McBurnie bundled in the winner as Brynn attempted to claim the cross into the box from the left but it fell instead to the feet of the Scottish striker to poke home and break Middlesborough hearts.
What makes Hull’s victory at Wembley so remarkable isn’t the fact they’ve now won the Championship play-off final for a third time, nor being the first team to be promoted from 6th place since Blackpool in 2010.
It’s where they began.
The Tigers survived by the skin of their teeth last season, ending up level on 49 points with Luton Town who were relegated on goal difference alone.
Jakirovic walked through the doors at a very challenging time for the club having no experience of English football, when his team were still under the two-window transfer embargo placed upon them in 2025.
The sanction came as a result of owing roughly £1m in unpaid fees for the loan signing of striker Louie Barry from Aston Vila, a sign of the underlying financial instability under controversial former owner Assem Allam.
But Hull’s past suffering will soon become a distant memory, thanks to some of the shrewdest spending in Championship history – including the £50,000 spent on midfielder Regan Slater, the first signing under Assem’s successor Acun Ilicali – and mastering of the counter attack.
Opting to focus recruitment on proven experience over a more experimental transfer policy or over-investment in young talent, Ollie McBurnie has proved to be the signing of the season with the value behind his 95th-minute winner.
And now the Tigers will be free to spend a fee on a signing in the summer transfer window prior to the return of the Premier League, the only way is up given where their story under Jakirovic began.
The result came after the Turkish broadcaster promised legal action should Hull have been defeated by Middlesborough, which now unlikely to manifest, branding Boro’s reinstation into the final “unbelievable”.
It will be a day that will stick in the minds of Tigers fans for some time, as they revel in a first season in the top flight for nine years – an achievement they would likely have laughed off this time last year.
As for Middlesborough, today’s result extends a much unwanted record at the bastion of English football.

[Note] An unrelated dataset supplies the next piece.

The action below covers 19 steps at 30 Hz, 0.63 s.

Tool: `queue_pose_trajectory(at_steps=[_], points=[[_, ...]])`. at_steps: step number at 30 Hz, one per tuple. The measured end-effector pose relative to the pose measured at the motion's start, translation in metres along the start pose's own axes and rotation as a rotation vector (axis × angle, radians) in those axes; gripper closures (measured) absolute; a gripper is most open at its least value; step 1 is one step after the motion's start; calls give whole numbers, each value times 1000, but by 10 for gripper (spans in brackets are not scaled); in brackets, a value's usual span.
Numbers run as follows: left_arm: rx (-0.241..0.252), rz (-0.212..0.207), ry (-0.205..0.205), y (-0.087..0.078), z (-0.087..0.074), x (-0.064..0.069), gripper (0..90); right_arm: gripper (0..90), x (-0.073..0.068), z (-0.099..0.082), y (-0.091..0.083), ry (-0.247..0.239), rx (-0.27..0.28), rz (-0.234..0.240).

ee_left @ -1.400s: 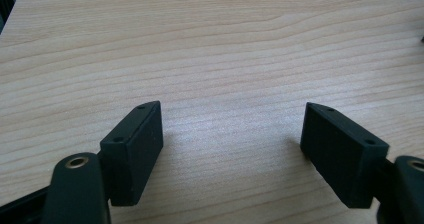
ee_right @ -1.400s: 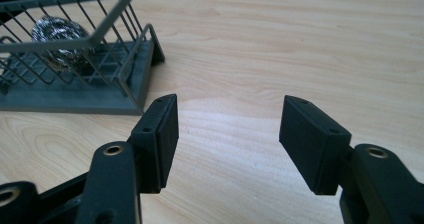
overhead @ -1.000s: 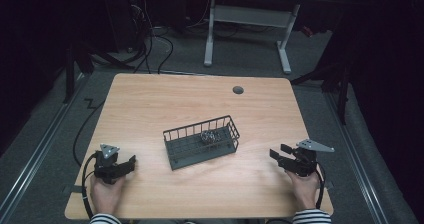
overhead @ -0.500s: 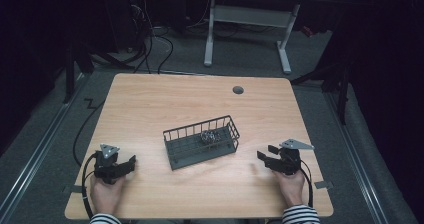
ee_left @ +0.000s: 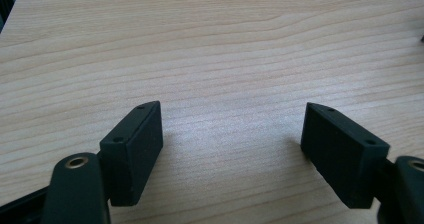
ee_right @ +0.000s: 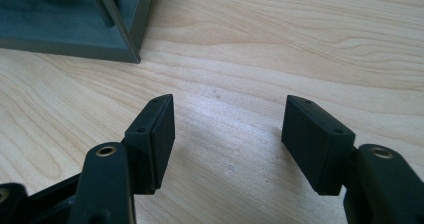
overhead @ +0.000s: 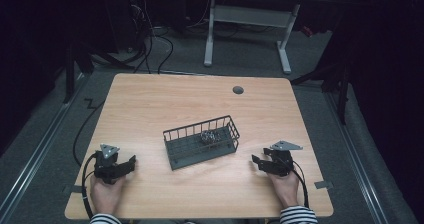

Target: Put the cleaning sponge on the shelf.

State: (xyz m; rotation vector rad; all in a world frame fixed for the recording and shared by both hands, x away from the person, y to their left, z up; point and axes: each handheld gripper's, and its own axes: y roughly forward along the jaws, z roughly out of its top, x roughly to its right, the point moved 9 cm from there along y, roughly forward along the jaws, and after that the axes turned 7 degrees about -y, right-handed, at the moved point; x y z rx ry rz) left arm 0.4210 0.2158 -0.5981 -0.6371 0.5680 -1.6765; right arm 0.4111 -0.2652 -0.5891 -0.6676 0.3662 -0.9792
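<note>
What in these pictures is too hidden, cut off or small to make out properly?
- The shiny metal thing in the wire basket: too small in the high view, behind the bars; I cannot tell what it is.
- The basket in the right gripper view: cut off by the top edge, one corner left.
- The person: cut off by the high view's bottom edge at the striped sleeves.
- The room beyond the table: too dark.
</note>
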Motion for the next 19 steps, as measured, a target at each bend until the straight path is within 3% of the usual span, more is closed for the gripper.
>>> queue_pose_trajectory(at_steps=[7,11,19], points=[[1,-2,2,0,0,0,262,374,-3,-1,2,-42,-19,-19],[3,-3,6,0,0,1,276,351,-6,-2,3,-92,-34,-53],[4,-9,10,0,0,1,282,345,-6,-2,3,-86,-35,-50]])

The defeat to Hull marks their prolonged wait for a victory at the new Wembley, having been unsuccessful in all of their six attempts since 1990.
It is also the second time in a row that Boro failed to claim the last spot in the Premier League, falling to a 2-0 defeat against Norwich City in 2015.
Kim Hellberg’s side have arguably had one of the most challenging leadup to the playoff final in Championship history, in lasting all of three days as they remained in training anticipating Southampton’s eventual expulsion.
The victims of spygate were left in limbo awaiting the verdict from the EFL’s independent disciplinary commission, and dominated today’s closely contested final.
Boro managed to restrict McBurnie to just two touches inside the penalty area, yet one of them bagged the 95t-minute winner.
The team from Teesside were cruelly short on time all over again.
Hellberg’s side certainly have the license to feel hard done by, not only for how the last few days have panned out but the fact they spent over 200 in the automatic promotion places and looking nailed on for a first season in the Premier League since 2017, when Hull also went back down.
But only one of them would return to the top flight, and on this occasion it was the Tigers – likely in part due to a factor, unlike the need to be more clinical this afternoon, that was completely out of Boro’s control.